Tentang wasiat Dorce Gamalama atau yg biasa disapa Bunda Dorce, yang ingin dimakamkan secara perempuan saat meninggal.

Dan Bunda Dorce sudah meninggal. Innalillahi wa inna ilaihi raji’un. Allahummaghfirlahuma warhamhuma..

Dan kita juga tahu, wasiat Bunda Dorce dikhianati.

Wasiatnya waktu itu sebenarnya untuk internal keluarganya tapi mendapat komentar dari mana-mana.

Banyak komentar yang menentang wasiat Bunda Dorce, khususnya dengan mengunakan agama. Bunda Dorce, saya lihat waktu itu, tampak gusar.

Banyak yang komentar, tapi ngasal, tidak memahami masalah sesungguhnya.

Padahal untuk memberikan komentar apalagi kesimpulan, harus mengerti persoalan dengan benar.

Ini pentingnya melakukan apa yang disebut kalau dalam Islam sebagai “at-tashawwur”.

“Tashawwur” adalah proses pengetahuan tentang suatu persoalan tanpa memberikan kesimpulan/hukum terhadapnya.

Idraaku as-syai’ bilaa hukmi alaihi

إدراك الشيء بلا حكم عليه

“Thashawwur” kalau dalam istilah yang lebih dikenal: identifikasi masalah.

Harusnya jangan dulu buru-buru menyimpulkan wasiat Bunda Dorce itu salah atau benar, apalagi menuduh bertentangan dengan syariat Islam. Tanpa mengerti persoalan yang sesungguhnya, dan mengerti status Bunda Dorce itu sendiri.

Harusnya mereka yg celamitan menghakimi: melakukan identifikasi masalah terlebih dahulu.
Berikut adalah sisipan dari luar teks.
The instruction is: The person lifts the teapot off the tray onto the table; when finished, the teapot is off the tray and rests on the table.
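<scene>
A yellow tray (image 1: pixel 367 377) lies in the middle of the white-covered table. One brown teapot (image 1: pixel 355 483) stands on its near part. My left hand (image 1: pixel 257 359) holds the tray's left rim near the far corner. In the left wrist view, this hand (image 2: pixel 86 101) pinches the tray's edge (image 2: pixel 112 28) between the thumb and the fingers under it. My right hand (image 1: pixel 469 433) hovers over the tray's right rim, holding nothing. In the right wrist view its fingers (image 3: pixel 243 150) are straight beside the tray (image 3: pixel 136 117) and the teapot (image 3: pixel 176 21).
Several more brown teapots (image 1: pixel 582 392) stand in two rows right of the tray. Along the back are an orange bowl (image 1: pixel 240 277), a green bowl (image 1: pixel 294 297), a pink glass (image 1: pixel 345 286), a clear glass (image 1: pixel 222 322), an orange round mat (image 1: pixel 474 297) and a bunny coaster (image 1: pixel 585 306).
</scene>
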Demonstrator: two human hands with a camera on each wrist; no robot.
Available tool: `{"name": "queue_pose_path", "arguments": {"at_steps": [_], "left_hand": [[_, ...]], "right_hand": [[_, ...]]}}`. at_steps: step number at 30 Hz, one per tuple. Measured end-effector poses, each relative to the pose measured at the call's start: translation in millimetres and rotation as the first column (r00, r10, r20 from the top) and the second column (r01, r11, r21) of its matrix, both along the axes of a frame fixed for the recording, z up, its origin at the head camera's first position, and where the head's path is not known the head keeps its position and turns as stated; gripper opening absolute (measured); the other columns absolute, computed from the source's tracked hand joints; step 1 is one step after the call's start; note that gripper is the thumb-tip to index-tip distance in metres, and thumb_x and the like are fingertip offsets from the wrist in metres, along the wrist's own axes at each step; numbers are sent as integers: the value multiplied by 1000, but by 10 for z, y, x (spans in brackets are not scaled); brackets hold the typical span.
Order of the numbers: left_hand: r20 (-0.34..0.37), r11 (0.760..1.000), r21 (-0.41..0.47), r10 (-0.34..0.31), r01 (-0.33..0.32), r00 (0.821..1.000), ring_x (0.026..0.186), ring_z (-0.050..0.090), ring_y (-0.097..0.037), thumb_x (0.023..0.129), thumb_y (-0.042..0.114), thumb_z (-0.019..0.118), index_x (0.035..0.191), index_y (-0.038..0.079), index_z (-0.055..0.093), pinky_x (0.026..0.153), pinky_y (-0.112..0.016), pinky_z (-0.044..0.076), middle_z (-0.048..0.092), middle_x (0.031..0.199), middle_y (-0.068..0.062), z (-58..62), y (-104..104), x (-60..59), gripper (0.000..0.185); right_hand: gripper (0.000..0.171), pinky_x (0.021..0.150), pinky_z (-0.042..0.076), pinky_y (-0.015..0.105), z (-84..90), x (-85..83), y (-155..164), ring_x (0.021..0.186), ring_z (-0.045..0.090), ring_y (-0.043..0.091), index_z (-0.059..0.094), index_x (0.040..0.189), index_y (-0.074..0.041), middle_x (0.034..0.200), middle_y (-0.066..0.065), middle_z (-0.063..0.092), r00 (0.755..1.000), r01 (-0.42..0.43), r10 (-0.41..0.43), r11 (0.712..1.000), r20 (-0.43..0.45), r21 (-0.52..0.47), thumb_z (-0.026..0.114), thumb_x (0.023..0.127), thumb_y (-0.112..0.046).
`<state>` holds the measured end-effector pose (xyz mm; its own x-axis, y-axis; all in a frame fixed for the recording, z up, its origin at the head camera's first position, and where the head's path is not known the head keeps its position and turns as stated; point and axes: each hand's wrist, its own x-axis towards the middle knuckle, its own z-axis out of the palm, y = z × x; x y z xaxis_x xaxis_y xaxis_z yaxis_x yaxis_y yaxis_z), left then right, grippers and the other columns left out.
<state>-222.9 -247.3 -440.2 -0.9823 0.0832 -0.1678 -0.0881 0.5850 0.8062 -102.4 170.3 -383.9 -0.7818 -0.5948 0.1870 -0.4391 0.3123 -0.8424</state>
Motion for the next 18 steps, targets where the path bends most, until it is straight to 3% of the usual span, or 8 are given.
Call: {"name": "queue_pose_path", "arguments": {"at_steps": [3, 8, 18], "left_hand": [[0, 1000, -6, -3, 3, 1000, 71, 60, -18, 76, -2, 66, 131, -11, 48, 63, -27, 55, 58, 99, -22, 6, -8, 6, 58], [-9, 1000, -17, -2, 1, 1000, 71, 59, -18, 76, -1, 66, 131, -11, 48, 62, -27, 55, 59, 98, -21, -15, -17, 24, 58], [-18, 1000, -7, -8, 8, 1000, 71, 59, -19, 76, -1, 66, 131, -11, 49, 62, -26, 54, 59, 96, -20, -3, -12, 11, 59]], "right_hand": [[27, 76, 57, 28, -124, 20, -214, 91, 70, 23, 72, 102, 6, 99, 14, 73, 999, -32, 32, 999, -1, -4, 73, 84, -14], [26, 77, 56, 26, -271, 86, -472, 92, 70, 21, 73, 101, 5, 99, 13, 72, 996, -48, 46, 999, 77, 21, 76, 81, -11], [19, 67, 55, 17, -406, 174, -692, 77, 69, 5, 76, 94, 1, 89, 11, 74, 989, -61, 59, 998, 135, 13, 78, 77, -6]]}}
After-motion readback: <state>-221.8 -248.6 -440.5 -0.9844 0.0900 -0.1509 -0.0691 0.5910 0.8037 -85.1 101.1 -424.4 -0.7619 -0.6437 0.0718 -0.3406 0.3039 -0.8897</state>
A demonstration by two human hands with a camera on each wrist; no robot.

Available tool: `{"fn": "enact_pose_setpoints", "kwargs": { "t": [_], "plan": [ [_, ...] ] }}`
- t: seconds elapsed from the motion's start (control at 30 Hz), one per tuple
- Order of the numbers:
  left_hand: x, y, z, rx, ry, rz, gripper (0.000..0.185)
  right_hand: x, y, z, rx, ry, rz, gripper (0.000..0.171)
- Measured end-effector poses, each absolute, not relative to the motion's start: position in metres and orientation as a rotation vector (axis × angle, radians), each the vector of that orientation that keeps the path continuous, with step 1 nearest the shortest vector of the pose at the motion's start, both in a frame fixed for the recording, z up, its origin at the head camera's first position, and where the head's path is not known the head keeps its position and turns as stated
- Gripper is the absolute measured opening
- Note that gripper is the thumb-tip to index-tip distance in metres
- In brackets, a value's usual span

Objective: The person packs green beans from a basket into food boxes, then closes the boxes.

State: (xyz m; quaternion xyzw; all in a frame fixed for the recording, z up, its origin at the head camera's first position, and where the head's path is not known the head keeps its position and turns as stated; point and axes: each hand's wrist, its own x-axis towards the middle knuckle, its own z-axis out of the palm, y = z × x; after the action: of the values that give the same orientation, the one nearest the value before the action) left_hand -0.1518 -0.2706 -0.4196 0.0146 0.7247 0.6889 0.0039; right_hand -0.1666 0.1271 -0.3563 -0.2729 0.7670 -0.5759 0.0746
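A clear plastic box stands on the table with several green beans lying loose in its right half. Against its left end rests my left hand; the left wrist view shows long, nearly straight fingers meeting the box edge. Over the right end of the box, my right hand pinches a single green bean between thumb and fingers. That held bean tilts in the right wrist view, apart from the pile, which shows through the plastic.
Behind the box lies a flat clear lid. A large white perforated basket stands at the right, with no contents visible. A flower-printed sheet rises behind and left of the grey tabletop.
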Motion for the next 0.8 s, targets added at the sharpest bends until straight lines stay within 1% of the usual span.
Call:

Yang menuduh wasiat Bunda Dorce bertentangan dengan syariat Islam karena masih menganggap Bunda Dorce adalah waria (wanita setengah pria).

Padahal Bunda Dorce adalah seorang wanita melalui proses pergantian kelamin (transeksual).

Awalnya Bunda Dorce memang dilahirkan sebagai anak laki-laki tahun 1963 di Solok, Sumatera Barat. Orang tuanya memberi nama: Dedi Yuliardi Ashadi.

Meskipun memiliki jenis kelamin laki-laki, tapi Dedi merasa sebagai seorang wanita. Perasaan ini merupakan dorongan dari dalam, bukan karena dibuat-buat.

Dorongan ini karena hormonal dan psikologis pada orang transgender, yakni orang yang memiliki ekspresi, hasrat dan identitas gender tapi berbeda dengan jenis kelaminnya.

Misalnya ada yang lahir dengan jenis kelamin laki-laki, tapi dia merasa sebagai perempuan. Juga sebaliknya ada yang lahir dengan jenis kelamin perempuan tapi merasa dia laki-laki.

Contoh dari kasus pertama adalah Dedi, lahir sebagai laki-laki tapi merasa sebagai perempuan. Sering disebut waria (wanita setengah pria)

Contoh kasus kedua adalah Serda Aprilia Manganang, mantan pemain Timnas Bola Voli puteri, yang lahir perempuan tapi merasa sebagai laki-laki sering disebut “tomboy”.

Ada juga yang memiliki dua jenis kelamin, ini yang disebut dengan interseks, bahasa Arabnya disebut al-khuntsâ.

Untuk yang terlahir laki-laki tapi berjiwa dan berekspresi perempuan disebut al-mukhannats. Atau ada istilah lain dari Surat an-Nur ayat 31 “ghairi ulil irbati min al-rijâl”

غَيْرِ أُولِي الإرْبَةِ مِنَ الرِّجَالِ

laki-laki yang sudah tidak punya berahi alias nafsu pada perempuan.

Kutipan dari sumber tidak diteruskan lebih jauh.